But ATF reversed its longstanding position in 2018, subjecting anyone who possessed a bump stock to criminal liability. ATF reversed its position to a great extent in response to the tragic events that occurred in Las Vegas on October 1, 2017. On that day, a deranged gunman murdered dozens of innocent men and women, and injured hundreds more. To carry out this appalling crime, the gunman used many weapons and utilized many accessories—including bump stocks.
Public pressure to ban bump stocks was tremendous. Multiple bills to that effect were introduced in both houses of Congress. But before they could be considered in earnest, ATF published the regulation at issue here, short-circuiting the legislative process. Appellant Michael Cargill surrendered several bump stocks to the Government following publication of the regulation at issue. He now challenges the legality of that regulation, arguing that a bump stock does not fall within the definition of “machinegun” as set forth in federal law, and thus that ATF lacked the authority to issue a regulation purporting to define the term as such.
Cargill is correct. A plain reading of the statutory language, paired with close consideration of the mechanics of a semi-automatic firearm, reveals that a bump stock is excluded from the technical definition of “machinegun” set forth in the Gun Control Act and National Firearms Act.
But even if that conclusion were incorrect, the rule of lenity would still require us to interpret the statute against imposing criminal liability. A rich legal tradition supports the “well known rule” that “penal laws are to be construed strictly.” United States v. Wiltberger, 18 U.S. (5 Wheat.) 76, 94–95 (1820). As Chief Justice Marshall explained long ago, the rule “is founded on the tenderness of the law for the rights of individuals; and on the plain principle that the power of punishment is vested in the legislative, not in the judicial department. It is the legislature, not the Court, which is to define a crime, and ordain its punishment.” Id. at 95.

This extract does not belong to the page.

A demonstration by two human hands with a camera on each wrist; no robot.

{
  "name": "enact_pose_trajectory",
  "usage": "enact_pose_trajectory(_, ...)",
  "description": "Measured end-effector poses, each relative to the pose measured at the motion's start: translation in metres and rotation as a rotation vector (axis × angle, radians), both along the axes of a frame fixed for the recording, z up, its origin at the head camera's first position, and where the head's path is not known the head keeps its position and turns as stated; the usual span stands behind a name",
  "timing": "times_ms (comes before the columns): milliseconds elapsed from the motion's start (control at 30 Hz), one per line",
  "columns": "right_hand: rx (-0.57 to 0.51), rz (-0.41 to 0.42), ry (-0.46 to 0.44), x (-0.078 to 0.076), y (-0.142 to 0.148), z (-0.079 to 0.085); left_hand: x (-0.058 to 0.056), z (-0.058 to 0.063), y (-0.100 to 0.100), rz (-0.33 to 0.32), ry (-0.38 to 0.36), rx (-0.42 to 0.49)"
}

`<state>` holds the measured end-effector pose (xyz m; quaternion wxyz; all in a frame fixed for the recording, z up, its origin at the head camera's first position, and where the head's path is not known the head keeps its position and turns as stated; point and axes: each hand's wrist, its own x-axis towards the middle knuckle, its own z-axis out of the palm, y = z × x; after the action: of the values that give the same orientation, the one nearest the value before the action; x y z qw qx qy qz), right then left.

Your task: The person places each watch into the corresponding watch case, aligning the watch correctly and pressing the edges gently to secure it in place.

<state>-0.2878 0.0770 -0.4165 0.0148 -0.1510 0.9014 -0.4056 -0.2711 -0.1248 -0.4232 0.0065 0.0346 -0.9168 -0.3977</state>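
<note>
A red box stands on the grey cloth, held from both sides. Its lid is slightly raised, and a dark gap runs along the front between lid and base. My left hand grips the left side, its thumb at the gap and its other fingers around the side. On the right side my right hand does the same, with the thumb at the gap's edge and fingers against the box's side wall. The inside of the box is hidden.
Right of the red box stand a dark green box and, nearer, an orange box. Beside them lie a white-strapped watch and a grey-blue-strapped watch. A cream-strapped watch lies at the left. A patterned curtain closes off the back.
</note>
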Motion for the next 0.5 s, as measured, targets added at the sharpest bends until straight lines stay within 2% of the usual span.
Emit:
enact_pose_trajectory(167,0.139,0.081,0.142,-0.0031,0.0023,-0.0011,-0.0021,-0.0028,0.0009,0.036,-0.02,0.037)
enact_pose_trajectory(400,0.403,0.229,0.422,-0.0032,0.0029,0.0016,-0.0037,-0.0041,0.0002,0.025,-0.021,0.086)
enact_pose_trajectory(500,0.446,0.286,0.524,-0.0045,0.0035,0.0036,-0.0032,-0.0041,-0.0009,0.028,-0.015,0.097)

The Government’s regulation violates these principles. As an initial matter, it purports to allow ATF—rather than Congress—to set forth the scope of criminal prohibitions. Indeed, the Government would outlaw bump stocks by administrative fiat even though the very same agency routinely interpreted the ban on machineguns as not applying to the type of bump stocks at issue here. Nor can we say that the statutory definition unambiguously supports the Government’s interpretation. As noted above, we conclude that it unambiguously does not. But even if we are wrong, the statute is at least ambiguous in this regard. And if the statute is ambiguous, Congress must cure that ambiguity, not the federal courts.
The definition of “machinegun” as set forth in the National Firearms Act and Gun Control Act does not apply to bump stocks. And if there were any doubt as to this conclusion, we conclude that the statutory definition is ambiguous, at the very least. The rule of lenity therefore compels us to construe the statute in Cargill’s favor. Either way, we must REVERSE.